Several times she thought she saw something the colour of bone in the undergrowth. It was keeping pace with her, about ten metres away.

She tried to whistle, but nothing happened, so she sang out loud instead, a song her father had made up for her when she was a little baby and which had always made her laugh. It went:

Oh… My twitchy witchy girl I think you are so nice, I give you bowls of porridge And I give you bowls of ice- cream.

I give you lots of kisses, And I give you lots of hugs, But I never give you sandwiches with bugs in.

That was what she sang as she sauntered through the woods, and her voice hardly trembled at all.

The dolls' tea party was where she had left it. She was relieved that it was not a windy day, for everything was still in its place, every water-filled plastic cup weighed down the paper tablecloth as it was meant to. She breathed a sigh of relief.

Now was the hardest part.

'Hello, dolls,' she said brightly. 'It's teatime!'

She walked close to the paper tablecloth. 'I brought the lucky key,' she told the dolls. 'To make sure we have a good picnic.'

And then, as carefully as she could, she leaned over and gently placed the key on the tablecloth. She was still holding on to the string. She held her breath, hoping that the cups of water at the edges of the well would weigh the cloth down, letting it take the weight of the key without collapsing into the well.

The key sat in the middle of the paper picnic cloth. Coraline let go of the string and took a step back. Now it was all up to the hand.

She turned to her dolls.

'Who would like a piece of cherry cake?' she asked. 'Jemima? Pinky? Primrose?' and she served each doll a slice of invisible cake on an invisible plate, chattering happily as she did so.

From the corner of her eye she saw something bone white scamper from one tree trunk to another, closer and closer. She forced herself not to look at it.

'Jemima!' said Coraline. 'What a bad girl you are! You've dropped your cake! Now I'll have to go over and get you a whole new slice!' And she walked around the tea party until she was on the other side of it to the hand. She pretended to clean up spilled cake and then to get Jemima another piece.

And then, in a skittering, chittering rush, it came. The hand, running high on its fingertips, scrabbled through the tall grass and up on to a tree stump. It stood there for a moment, like a crab tasting the air, and then it made one triumphant, nail-clacking leap on to the centre of the paper tablecloth.

Time slowed for Coraline. The white fingers closed around the black key…

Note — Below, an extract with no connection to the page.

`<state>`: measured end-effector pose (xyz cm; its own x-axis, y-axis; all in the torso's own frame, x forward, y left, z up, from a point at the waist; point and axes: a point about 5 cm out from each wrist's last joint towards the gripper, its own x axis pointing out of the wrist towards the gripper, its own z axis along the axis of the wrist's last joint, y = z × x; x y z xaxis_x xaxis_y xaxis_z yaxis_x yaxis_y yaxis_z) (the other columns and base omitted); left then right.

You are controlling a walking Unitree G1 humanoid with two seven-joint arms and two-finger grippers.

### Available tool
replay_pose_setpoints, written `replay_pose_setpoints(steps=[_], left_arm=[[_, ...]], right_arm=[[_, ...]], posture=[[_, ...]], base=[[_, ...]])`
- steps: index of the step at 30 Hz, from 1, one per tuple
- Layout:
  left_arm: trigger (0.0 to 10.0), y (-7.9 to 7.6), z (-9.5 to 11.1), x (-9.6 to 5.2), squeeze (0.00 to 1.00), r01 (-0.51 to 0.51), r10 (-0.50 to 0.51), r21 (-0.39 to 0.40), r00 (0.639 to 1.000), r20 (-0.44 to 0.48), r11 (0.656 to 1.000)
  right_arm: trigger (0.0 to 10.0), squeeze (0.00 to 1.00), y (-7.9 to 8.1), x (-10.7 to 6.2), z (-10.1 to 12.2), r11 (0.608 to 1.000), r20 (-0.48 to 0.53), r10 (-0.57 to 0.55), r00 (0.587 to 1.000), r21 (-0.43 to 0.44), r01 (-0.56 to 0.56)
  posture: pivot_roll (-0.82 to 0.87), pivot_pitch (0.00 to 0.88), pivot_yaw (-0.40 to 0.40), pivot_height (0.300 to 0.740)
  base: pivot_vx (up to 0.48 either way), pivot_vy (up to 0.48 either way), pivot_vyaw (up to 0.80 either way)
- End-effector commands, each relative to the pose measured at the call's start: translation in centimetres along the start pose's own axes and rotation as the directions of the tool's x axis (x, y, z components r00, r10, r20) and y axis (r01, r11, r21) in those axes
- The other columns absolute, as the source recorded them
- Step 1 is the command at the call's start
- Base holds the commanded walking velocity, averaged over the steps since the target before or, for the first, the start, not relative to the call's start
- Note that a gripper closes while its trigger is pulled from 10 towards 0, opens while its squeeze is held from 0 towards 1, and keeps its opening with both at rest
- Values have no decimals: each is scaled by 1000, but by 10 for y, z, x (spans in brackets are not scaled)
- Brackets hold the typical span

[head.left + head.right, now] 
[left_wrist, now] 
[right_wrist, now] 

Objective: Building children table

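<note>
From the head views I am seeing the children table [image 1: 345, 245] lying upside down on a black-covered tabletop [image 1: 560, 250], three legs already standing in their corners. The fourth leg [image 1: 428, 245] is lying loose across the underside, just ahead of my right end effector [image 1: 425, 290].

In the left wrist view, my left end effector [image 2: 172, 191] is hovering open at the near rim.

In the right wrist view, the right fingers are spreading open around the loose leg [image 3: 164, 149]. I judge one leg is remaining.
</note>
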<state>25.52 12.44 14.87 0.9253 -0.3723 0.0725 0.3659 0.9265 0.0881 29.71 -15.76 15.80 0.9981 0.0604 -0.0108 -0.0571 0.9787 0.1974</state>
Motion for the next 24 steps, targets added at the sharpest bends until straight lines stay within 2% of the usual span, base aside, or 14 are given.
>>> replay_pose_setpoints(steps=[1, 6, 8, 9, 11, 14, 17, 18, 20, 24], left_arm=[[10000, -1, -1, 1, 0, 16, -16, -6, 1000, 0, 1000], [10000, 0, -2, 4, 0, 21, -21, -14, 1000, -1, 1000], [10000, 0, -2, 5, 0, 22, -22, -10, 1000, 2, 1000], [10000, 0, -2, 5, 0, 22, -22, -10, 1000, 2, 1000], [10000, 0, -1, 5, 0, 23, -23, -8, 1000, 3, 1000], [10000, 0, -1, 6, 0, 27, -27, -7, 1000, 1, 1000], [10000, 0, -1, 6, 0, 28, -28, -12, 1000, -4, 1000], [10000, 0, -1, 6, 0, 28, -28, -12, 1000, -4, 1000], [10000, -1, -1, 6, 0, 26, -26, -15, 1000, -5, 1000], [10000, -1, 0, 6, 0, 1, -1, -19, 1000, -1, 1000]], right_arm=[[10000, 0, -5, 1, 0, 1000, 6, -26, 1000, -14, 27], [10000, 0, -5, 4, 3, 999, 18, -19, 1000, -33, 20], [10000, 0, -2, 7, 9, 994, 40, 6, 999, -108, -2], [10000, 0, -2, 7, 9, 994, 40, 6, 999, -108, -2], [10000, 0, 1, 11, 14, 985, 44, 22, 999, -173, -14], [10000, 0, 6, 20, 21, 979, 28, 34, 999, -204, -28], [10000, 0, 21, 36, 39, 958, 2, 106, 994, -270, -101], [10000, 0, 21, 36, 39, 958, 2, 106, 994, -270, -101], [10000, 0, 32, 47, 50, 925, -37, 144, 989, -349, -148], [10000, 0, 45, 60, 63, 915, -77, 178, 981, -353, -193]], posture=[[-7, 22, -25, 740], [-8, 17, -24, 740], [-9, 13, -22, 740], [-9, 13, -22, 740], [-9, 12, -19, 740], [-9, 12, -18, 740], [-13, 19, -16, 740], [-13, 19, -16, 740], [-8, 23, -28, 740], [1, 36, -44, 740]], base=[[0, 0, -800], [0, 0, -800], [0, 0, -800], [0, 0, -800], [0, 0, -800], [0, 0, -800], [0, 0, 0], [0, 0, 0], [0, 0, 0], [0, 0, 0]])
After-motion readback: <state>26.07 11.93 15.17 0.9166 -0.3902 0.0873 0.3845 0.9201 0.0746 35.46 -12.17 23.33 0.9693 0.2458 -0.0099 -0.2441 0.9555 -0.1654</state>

And then the weight and the momentum of the hand sent the plastic dolls' cups flying, and the paper tablecloth and the key and the other mother's right hand went tumbling down into the darkness of the well.

Coraline counted slowly under her breath. She got up to forty before she heard a muffled splash coming from a long way below.

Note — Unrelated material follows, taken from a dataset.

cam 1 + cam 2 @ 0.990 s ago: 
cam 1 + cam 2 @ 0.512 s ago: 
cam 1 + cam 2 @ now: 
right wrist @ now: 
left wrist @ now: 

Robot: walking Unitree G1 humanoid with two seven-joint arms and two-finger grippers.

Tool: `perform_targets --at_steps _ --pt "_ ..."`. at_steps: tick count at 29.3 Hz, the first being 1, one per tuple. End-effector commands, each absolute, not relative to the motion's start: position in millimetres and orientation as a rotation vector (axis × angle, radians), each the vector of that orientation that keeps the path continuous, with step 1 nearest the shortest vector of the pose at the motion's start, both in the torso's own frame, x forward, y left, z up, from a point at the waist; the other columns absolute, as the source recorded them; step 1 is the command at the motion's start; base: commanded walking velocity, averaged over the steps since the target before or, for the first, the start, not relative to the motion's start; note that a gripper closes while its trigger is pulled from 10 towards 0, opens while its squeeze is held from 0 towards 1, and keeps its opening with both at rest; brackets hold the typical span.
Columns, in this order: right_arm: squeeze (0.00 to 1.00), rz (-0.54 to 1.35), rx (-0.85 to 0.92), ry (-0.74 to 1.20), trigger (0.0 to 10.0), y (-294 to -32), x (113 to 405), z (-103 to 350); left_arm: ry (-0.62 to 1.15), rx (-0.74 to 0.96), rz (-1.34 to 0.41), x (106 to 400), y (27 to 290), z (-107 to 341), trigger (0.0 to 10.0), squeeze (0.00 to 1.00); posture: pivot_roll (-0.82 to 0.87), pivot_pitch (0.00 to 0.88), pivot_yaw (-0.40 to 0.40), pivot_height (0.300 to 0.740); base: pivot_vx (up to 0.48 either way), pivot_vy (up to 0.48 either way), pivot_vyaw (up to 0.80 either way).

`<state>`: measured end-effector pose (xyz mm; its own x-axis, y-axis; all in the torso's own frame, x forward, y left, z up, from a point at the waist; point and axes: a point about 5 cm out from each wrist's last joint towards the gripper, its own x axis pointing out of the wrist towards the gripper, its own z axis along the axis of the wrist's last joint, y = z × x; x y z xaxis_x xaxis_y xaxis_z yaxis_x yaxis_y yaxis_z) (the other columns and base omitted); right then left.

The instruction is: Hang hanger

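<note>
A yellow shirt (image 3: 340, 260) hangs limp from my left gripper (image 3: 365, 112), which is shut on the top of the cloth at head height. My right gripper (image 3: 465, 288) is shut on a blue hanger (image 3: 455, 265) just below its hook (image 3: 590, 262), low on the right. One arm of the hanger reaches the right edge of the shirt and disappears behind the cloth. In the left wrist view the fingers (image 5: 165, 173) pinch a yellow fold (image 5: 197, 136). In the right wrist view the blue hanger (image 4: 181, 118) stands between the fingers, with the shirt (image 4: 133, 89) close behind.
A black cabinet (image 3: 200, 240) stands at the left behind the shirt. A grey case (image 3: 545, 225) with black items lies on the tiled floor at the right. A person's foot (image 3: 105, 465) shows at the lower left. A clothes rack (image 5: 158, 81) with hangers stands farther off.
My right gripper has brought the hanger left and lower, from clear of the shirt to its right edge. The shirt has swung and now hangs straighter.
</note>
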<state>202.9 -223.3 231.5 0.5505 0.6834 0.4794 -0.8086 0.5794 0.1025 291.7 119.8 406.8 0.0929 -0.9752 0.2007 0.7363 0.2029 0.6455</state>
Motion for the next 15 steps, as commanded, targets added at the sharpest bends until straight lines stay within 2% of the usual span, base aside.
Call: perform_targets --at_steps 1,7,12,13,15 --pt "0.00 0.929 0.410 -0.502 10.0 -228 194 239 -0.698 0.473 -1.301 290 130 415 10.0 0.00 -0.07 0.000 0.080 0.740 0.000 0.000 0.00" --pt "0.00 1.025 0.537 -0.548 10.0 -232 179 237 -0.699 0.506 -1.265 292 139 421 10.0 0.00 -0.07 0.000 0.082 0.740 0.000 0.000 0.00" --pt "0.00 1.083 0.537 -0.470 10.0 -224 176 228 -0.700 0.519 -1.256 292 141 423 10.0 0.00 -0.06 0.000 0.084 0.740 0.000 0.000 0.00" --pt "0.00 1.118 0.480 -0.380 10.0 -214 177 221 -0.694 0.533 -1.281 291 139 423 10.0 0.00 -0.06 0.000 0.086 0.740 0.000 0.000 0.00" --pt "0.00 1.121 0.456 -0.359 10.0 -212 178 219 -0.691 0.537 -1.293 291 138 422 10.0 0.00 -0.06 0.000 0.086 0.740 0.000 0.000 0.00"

Someone had once told her that if you look up at the sky from the bottom of a mineshaft, even in the brightest daylight, you see a night sky and stars. Coraline wondered if the hand could see stars from where it was.

She hauled the heavy planks back on to the well, covering it as carefully as she could. She didn't want anything to fall in. She didn't want anything ever to get out. Then she put her dolls and the cups back in the cardboard box she had carried them out in. Something caught her eye while she was doing this, and she straightened up in time to see the black cat stalking towards her, its tail held high and curling at the tip like a question mark. It was the first time she had seen the cat in several days, since they had returned together from the other mother's place.

The cat walked over to her and jumped up on to the planks that covered the well. Then, slowly, it winked one eye at her.

It sprang down into the long grass in front of her and rolled over on to its back, wiggling about ecstatically.